O Brasil apresentou um superávit comercial de US$ 3,7 bilhões em 2006 com o vizinho platino, contra um déficit de quase US$ 2,4 bilhões em 2002, no auge da crise. Quando analisamos apenas os bens industriais, o superávit brasileiro chega a quase US$ 6 bilhões no ano passado. Este desempenho apenas se explica pela existência do Mercosul. Quer dizer então que, ao contrário do que se imagina, os argentinos são os grandes perdedores na relação bilateral? Certamente não. Este déficit está concentrado em alguns setores: eletroeletrônico, automotivo, química e máquinas. O que a Argentina faz é transferir parte do multiplicador do investimento para o Brasil. Porém, paralelamente, o dinamismo das exportações industriais daquele país se deve à capacidade de absorção de nosso mercado. Entre 2003 e 2006, as exportações industriais argentinas para o Brasil duplicaram. A corrente de comércio entre os dois países já superou a casa dos US$ 20 bilhões anuais, acima dos US$ 14 bilhões de 1998, quando se chegou ao pico dos anos noventa. Estes dados não indicam que o Mercosul já "deu tudo o que tinha que dar". Apenas apontam que o grau de integração entre as duas economias - não só comercial, mas também produtiva - já se encontra num tal patamar, que o intercâmbio bilateral mostra-se claramente pró-cíclico.

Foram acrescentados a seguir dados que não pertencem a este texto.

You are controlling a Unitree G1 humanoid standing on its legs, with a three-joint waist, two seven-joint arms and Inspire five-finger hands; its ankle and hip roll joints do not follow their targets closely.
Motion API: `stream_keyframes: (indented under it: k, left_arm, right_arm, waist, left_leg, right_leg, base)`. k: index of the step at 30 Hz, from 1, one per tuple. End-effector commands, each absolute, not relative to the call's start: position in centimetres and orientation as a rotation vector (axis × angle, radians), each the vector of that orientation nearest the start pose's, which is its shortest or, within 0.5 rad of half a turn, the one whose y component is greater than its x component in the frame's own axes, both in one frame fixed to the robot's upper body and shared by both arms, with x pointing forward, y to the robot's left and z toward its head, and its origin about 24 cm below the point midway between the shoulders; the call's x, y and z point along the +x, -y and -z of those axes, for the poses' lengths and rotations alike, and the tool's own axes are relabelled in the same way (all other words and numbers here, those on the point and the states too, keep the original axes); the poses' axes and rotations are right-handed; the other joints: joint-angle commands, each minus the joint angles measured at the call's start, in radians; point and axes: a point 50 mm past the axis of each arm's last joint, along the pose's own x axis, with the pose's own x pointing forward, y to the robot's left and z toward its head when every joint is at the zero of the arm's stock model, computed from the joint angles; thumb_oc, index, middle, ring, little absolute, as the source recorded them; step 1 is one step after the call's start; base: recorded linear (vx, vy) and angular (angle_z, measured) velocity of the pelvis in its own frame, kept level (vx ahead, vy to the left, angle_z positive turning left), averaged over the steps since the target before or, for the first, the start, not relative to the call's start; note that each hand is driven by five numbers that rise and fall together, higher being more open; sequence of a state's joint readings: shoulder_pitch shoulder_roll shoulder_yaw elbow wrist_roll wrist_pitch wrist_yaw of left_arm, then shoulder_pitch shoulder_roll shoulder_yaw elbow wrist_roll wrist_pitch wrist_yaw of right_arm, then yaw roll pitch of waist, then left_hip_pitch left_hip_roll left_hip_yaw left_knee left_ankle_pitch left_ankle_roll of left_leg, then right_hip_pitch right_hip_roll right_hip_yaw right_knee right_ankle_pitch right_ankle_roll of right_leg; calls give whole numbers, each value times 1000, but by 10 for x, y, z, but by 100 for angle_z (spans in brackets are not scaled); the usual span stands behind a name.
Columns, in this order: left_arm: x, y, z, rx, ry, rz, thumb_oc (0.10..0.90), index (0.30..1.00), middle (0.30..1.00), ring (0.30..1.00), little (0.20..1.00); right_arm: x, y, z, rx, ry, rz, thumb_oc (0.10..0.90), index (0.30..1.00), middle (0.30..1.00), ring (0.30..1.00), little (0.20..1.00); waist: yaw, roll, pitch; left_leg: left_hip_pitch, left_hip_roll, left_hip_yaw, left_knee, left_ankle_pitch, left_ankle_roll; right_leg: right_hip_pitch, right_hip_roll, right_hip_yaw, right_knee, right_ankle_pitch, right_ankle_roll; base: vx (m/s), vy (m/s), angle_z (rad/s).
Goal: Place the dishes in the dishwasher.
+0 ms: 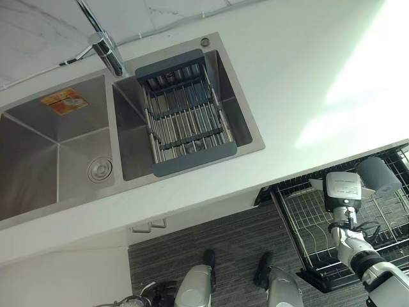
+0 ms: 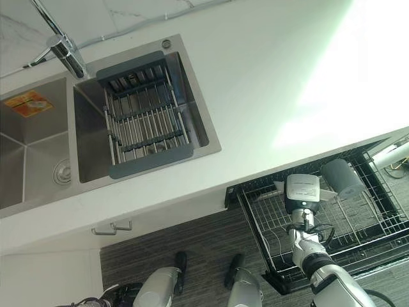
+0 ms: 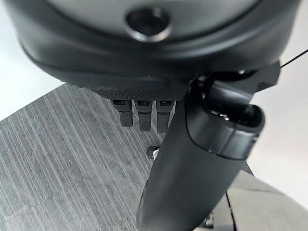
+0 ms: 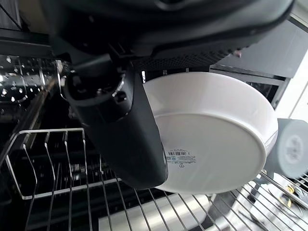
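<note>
My right hand [image 4: 126,137] is shut on a white bowl [image 4: 216,139], its thumb lying across the bowl's underside where a small label shows. The bowl hangs tilted just above the wire tines of the pulled-out dishwasher rack [image 4: 67,185], which juts from under the counter at the lower right [image 1: 300,224]. A grey cup [image 1: 378,176] stands in the rack right beside the bowl [image 4: 294,150]. My left hand [image 3: 202,168] hangs low over the dark floor, fingers relaxed and holding nothing.
A steel double sink is set in the white counter [image 1: 307,83], with a grey slatted drainer [image 1: 185,118] in its right basin and a tap [image 1: 105,51] behind. The left basin [image 1: 57,141] holds only a drain and a sticker. Dark striped floor [image 1: 217,243] lies below.
</note>
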State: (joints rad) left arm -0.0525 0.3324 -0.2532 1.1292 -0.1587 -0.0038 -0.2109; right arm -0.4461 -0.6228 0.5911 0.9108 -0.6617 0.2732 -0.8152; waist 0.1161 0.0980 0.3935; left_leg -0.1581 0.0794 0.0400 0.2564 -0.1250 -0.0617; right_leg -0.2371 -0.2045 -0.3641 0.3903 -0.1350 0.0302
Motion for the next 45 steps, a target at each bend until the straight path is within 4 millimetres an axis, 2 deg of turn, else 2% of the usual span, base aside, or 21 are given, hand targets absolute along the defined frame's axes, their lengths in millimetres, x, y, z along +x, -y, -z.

Colocando a questão sob outro prisma, pode-se dizer que o momento nunca foi tão propício como agora para se ousar na elaboração de uma agenda propositiva para o Mercosul, que vá para além do comércio, de modo a abarcar outras dimensões da realidade econômica. Hoje, não apenas com a Argentina, mas com os demais países da região, alguns dos principais pontos da agenda econômica referem-se à agilidade logística e a questões regulatórias.
O aprofundamento da integração produtiva depende essencialmente dessas questões e da capacidade de se formular políticas setoriais coerentes no âmbito regional. Mais importante ainda, além da coincidência em termos de ciclo econômico, as diretrizes de políticas externa dos países caminham no mesmo sentido, ainda que com diferenças de enfoques e prioridades em alguns temas. Brasil e Argentina têm assumido posições muito próximas no que tange às negociações no âmbito da OMC e com a União Européia. Ambos os países possuem uma visão convergente com relação à agenda sul-americana e podem, de maneira associada, atuar para fazê-la avançar.

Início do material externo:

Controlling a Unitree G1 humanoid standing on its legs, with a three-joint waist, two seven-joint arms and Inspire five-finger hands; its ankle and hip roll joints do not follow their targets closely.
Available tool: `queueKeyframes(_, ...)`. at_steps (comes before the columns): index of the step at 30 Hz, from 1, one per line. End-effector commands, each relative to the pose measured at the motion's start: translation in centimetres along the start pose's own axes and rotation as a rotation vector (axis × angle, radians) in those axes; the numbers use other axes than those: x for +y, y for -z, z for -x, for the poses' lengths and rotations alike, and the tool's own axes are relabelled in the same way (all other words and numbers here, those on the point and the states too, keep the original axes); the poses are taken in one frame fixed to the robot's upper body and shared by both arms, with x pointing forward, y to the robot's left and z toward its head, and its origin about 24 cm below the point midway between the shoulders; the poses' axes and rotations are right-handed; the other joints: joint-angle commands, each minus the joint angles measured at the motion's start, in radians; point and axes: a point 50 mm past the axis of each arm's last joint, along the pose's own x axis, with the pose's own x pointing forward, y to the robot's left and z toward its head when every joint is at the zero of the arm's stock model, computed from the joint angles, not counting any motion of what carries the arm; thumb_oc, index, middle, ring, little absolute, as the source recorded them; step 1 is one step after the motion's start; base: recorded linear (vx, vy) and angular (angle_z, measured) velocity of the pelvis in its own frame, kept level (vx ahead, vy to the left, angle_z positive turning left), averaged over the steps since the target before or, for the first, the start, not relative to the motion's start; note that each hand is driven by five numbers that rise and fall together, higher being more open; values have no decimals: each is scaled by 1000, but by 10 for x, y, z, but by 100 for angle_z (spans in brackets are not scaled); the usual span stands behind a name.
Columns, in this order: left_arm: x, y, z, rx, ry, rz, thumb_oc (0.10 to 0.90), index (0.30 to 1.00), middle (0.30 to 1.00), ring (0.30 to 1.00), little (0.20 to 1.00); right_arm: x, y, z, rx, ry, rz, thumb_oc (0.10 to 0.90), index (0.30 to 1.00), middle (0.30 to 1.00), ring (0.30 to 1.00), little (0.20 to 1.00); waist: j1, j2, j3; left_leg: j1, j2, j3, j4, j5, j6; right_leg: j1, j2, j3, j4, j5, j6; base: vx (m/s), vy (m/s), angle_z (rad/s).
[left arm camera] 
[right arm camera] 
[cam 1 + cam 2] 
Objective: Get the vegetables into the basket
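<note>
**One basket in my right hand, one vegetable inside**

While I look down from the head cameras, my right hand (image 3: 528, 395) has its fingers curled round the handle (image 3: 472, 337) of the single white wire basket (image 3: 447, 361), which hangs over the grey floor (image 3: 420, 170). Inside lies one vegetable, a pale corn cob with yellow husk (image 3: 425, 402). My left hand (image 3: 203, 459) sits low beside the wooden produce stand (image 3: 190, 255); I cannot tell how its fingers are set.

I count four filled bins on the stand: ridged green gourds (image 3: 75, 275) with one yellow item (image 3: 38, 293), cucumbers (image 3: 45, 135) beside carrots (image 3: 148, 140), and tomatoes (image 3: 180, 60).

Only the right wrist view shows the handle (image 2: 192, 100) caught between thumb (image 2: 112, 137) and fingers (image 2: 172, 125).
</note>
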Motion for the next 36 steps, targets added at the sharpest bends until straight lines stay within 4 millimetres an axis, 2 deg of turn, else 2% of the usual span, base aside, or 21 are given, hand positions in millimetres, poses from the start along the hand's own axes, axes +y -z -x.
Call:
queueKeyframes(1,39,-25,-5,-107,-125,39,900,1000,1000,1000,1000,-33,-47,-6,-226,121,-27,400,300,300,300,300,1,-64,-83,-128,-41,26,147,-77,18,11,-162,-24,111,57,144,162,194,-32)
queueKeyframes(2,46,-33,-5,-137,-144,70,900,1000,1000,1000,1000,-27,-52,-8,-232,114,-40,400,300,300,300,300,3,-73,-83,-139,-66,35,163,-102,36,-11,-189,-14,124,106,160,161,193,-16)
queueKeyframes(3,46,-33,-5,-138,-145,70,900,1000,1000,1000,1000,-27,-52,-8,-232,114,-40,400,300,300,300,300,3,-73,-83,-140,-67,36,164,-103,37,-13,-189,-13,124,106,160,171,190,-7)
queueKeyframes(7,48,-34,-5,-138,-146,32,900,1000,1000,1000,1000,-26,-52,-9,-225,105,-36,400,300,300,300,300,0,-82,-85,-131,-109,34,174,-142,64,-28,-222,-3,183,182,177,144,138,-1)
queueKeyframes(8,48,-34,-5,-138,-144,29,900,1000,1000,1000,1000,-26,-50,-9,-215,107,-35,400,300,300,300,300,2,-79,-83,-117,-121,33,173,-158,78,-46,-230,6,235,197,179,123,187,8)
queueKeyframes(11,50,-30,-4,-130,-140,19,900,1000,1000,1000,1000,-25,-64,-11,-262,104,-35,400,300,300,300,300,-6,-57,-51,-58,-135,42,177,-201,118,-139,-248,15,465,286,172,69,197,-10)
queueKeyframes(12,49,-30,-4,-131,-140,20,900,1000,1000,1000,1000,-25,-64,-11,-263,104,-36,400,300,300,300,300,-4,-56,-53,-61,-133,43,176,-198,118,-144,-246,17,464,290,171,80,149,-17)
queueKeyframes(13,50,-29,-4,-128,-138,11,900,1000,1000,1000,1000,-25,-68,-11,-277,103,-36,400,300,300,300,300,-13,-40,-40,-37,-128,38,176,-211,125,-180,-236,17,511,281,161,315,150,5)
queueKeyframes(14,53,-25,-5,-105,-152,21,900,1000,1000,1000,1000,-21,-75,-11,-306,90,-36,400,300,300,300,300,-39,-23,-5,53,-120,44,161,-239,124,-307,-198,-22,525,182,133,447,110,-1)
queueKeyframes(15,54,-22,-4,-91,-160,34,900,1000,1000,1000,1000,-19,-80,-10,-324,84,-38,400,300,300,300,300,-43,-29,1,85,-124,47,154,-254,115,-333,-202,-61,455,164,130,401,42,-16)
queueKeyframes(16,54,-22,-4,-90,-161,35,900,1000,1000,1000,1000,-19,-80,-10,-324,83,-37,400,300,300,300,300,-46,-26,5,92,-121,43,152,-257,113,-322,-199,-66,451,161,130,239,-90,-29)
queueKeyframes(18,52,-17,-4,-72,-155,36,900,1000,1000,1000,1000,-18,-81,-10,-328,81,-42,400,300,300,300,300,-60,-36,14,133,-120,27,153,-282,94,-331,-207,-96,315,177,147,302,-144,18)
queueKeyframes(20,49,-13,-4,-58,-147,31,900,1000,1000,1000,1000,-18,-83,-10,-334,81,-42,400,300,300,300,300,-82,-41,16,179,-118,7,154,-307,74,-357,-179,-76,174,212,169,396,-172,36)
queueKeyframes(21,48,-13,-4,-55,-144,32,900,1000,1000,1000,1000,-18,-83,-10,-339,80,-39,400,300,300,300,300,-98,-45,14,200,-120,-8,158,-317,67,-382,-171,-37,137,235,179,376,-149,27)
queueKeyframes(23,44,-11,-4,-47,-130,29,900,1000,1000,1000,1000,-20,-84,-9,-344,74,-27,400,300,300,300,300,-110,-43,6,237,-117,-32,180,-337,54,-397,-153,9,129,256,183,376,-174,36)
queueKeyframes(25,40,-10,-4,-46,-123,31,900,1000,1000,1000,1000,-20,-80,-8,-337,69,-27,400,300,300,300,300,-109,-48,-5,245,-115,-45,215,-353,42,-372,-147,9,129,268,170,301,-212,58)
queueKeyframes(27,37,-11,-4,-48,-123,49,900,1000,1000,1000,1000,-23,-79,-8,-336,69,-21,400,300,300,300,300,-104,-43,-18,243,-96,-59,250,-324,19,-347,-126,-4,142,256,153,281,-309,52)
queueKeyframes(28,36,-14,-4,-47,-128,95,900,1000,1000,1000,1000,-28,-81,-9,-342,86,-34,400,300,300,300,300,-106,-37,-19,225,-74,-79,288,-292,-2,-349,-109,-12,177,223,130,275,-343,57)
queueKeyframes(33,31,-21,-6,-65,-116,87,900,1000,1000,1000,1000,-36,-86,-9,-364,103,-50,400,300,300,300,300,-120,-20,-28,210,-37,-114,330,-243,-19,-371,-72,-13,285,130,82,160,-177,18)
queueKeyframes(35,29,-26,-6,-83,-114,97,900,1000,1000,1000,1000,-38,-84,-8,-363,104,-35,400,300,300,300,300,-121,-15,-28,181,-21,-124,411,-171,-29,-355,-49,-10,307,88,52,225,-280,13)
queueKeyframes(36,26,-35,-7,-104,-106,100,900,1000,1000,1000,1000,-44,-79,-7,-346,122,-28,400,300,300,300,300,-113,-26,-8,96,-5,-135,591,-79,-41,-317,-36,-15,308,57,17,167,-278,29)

O caso recente da Venezuela é elucidativo. Ambos afirmam que têm a ganhar em termos econômicos com a entrada desse país no Mercosul, além de temerem o isolamento do país andino. Nessa perspectiva estratégica, quanto mais próximos estiverem, melhor conseguirão lidar com os imprevistos trazidos pelo presidente Hugo Chávez.

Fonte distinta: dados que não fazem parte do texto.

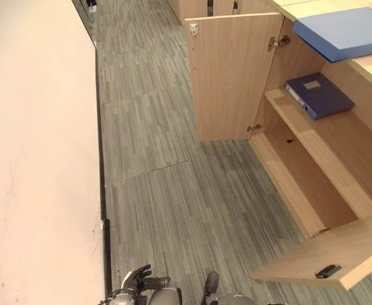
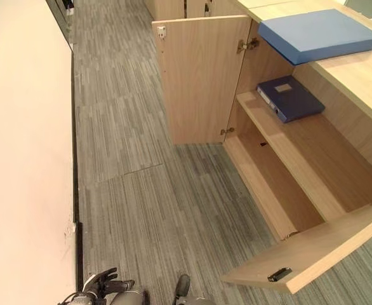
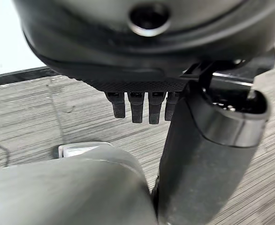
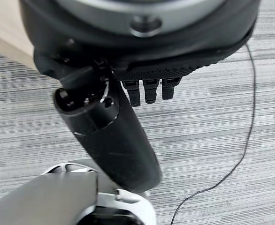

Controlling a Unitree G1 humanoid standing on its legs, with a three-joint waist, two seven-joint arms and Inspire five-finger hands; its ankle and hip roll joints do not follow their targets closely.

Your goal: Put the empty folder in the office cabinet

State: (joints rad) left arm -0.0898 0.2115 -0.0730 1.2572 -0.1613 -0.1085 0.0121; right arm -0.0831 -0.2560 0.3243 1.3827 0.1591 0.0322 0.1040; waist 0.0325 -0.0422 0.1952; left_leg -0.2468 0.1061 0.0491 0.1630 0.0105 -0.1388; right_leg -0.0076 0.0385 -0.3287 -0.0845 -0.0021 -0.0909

Com Lula e Cristina, as oportunidades para o alargamento e aprofundamento do Mercosul parecem alvissareiras. Se mais uma vez a relação bilateral ficar aquém do potencial, não conseguindo vitaminar a agenda da integração regional, é porque as políticas externas de Brasil e Argentina não terão amadurecido o suficiente para posicioná-los de forma soberana e competitiva neste cenário global caracterizado pela versatilidade das opções geopolíticas e das estratégias econômicas.
Alexandre de Freitas Barbosa é doutor em Economia Aplicada pela Unicamp. Ricardo Sennes é doutor em Relações Internacionais pela USP, professor da PUC e sócio da Prospectiva Consultoria.